Multilingual Meeting Transcription: Handling Accents and Languages

Your product works fine with English speakers in California. Then a European sales team onboards. Then an Indian engineering team. Then a Singapore customer who code-switches between English and Mandarin mid-sentence. Suddenly your transcription pipeline is producing output that is barely recognizable as the conversation that happened.

Multilingual transcription is not a single problem. It is three overlapping problems: language detection (what language is being spoken?), accent robustness (how well does the model handle non-native English speakers?), and code-switching (what happens when languages mix mid-utterance?). Each requires different technical responses, and none of them are fully solved by any single provider.

The good news is that modern transcription models have improved dramatically on non-English languages and accented English over the past two years. The practical question for a developer building a meeting product is: how do you configure your transcription pipeline to handle a multilingual user base without maintaining separate pipelines for every language combination your users might produce?

In this guide we cover language detection options available through the MeetStream API, provider comparison for non-English language support, best practices for enterprise global deployments, and code examples for auto-detecting language in your recording configuration. Let's get into it.

The Three Problems in Multilingual Meetings

Language detection is the prerequisite problem. If you do not know what language is being spoken, you cannot select the right acoustic model. Most provider APIs assume English by default; passing a German utterance to a model configured for English produces low-confidence garbage. Automatic language detection (sometimes called language identification or LID) runs a classifier over the audio before transcription to determine the dominant language.

Accent robustness is a separate problem from language detection. A native English speaker with a strong Indian, Nigerian, or Scottish regional accent is still speaking English, but the phoneme distribution differs from the American English that most training datasets are weighted toward. Modern neural models trained on diverse multilingual data tend to handle accented English much better than older HMM-based systems, but performance still varies significantly between providers for specific accent groups.

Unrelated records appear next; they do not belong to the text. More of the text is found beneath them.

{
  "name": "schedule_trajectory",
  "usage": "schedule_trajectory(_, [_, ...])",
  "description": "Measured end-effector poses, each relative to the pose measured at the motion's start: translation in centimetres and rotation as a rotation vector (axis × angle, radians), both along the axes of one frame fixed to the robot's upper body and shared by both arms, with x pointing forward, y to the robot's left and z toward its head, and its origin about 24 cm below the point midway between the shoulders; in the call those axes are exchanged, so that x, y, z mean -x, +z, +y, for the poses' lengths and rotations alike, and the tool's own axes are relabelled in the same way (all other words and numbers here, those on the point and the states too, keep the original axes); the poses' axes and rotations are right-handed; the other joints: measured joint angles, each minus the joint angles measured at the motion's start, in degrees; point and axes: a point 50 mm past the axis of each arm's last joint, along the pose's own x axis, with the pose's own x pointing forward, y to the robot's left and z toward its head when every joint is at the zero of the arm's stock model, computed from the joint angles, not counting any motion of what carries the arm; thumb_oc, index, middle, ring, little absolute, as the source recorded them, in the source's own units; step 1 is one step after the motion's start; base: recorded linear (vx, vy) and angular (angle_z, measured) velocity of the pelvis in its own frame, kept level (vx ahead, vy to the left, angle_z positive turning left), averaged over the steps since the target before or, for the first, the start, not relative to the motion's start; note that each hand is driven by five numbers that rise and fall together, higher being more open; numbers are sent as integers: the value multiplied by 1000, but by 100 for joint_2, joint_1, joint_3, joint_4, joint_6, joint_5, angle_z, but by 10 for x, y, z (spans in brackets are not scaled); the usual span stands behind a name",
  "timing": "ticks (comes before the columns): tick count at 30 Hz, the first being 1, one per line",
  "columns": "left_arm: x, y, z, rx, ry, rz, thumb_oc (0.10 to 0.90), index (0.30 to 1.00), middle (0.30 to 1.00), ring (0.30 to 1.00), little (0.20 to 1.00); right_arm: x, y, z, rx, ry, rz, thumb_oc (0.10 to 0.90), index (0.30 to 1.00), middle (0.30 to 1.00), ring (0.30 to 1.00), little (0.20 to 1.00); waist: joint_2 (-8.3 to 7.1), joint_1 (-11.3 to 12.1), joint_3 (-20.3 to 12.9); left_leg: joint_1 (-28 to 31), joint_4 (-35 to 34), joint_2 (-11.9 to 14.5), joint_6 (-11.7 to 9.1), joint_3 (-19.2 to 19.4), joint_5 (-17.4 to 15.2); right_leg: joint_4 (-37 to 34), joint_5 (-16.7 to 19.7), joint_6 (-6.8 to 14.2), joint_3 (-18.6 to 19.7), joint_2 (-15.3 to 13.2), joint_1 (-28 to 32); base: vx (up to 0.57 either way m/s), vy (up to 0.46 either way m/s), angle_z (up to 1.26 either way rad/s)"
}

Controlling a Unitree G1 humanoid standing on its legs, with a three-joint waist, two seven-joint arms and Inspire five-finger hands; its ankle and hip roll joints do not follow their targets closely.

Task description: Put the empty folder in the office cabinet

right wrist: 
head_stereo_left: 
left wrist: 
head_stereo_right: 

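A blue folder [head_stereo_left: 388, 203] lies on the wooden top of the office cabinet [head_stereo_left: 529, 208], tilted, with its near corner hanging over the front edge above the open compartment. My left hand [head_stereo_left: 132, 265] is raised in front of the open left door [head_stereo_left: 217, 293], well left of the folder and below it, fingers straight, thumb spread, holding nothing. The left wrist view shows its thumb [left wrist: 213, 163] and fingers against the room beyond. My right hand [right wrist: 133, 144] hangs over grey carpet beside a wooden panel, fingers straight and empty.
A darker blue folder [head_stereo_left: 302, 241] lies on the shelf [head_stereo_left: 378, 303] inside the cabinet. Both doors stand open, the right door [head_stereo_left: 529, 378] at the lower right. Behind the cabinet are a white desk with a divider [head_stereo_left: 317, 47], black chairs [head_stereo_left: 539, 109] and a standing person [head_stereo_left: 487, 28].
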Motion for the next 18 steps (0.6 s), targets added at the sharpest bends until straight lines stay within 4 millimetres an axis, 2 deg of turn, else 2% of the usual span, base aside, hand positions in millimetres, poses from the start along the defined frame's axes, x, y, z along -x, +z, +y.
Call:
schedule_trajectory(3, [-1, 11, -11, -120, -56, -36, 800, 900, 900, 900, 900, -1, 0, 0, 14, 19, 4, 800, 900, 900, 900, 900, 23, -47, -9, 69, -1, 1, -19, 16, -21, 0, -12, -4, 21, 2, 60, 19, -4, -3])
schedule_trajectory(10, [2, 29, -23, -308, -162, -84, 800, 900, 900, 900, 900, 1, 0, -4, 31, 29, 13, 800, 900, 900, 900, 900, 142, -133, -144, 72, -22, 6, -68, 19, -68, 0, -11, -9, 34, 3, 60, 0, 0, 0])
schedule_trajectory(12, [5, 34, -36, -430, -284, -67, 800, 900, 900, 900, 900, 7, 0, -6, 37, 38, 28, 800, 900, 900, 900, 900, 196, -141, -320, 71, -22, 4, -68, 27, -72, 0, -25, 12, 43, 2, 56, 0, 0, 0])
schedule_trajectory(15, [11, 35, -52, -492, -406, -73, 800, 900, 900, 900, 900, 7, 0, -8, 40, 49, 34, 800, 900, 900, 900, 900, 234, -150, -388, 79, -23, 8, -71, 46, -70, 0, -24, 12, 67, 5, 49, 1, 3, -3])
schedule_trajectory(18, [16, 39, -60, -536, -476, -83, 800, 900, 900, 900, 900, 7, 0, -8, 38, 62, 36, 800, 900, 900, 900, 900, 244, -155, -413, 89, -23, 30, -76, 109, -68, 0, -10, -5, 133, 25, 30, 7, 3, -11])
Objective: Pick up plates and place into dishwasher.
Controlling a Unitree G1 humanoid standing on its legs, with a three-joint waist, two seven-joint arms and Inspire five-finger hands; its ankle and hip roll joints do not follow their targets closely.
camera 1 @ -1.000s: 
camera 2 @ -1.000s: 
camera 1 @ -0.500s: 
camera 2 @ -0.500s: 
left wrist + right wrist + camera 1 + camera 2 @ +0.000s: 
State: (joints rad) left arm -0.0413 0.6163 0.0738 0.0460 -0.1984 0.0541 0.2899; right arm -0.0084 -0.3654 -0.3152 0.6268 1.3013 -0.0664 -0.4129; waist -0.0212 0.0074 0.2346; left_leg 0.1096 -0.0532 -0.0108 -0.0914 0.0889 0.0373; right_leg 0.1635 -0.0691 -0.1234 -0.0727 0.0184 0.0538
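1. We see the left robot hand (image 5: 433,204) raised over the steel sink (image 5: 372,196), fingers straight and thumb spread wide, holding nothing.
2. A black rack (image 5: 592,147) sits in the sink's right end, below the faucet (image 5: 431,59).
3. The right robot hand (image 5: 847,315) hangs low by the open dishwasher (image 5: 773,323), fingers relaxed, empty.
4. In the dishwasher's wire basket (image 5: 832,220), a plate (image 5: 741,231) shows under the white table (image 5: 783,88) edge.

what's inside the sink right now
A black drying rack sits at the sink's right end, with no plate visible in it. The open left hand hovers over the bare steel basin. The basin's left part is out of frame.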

Deepgram transcription API multilingual support
Deepgram's transcription API with multilingual and accent support. Source: Datatunnel.

Code-switching is the hardest problem. Real multilingual speakers, particularly in Asia and Africa, frequently switch languages mid-sentence or mid-phrase. This is especially common in technical conversations where domain terms might be in English while surrounding context is in another language. Most models handle code-switching poorly because they are trained on monolingual utterances.

Language Auto-Detection with JigsawStack

JigsawStack's transcription provider supports automatic language detection via the language: "auto" parameter. This runs language identification before transcription and selects the appropriate acoustic model. It is the most hands-off approach for multilingual deployments.

import requests

# Auto-detecting language for a multilingual meeting
bot_payload = {
    "meeting_link": "https://meet.google.com/abc-defg-hij",
    "bot_name": "Global Transcriber",
    "recording_config": {
        "transcript": {
            "provider": "jigsawstack",
            "language": "auto",
            "by_speaker": True
        }
    }
}

response = requests.post(
    "https://api.meetstream.ai/api/v1/bots/create_bot",
    json=bot_payload,
    headers={"Authorization": "Token YOUR_API_KEY"}
)
bot_id = response.json()["bot_id"]
print(f"Bot created with auto language detection: {bot_id}")

The by_speaker: true parameter tells JigsawStack to perform language detection and transcription per-speaker rather than per-meeting. This helps when different participants speak different languages, which is common in global customer calls where the sales rep speaks English and the customer replies in French or Spanish.

Language Detection with Deepgram

Deepgram's nova-3 model supports detect_language: true for automatic language identification. Deepgram's language detection is particularly good for European languages and performs well on accented English. When used with the diarize: true parameter, it also handles per-speaker language detection.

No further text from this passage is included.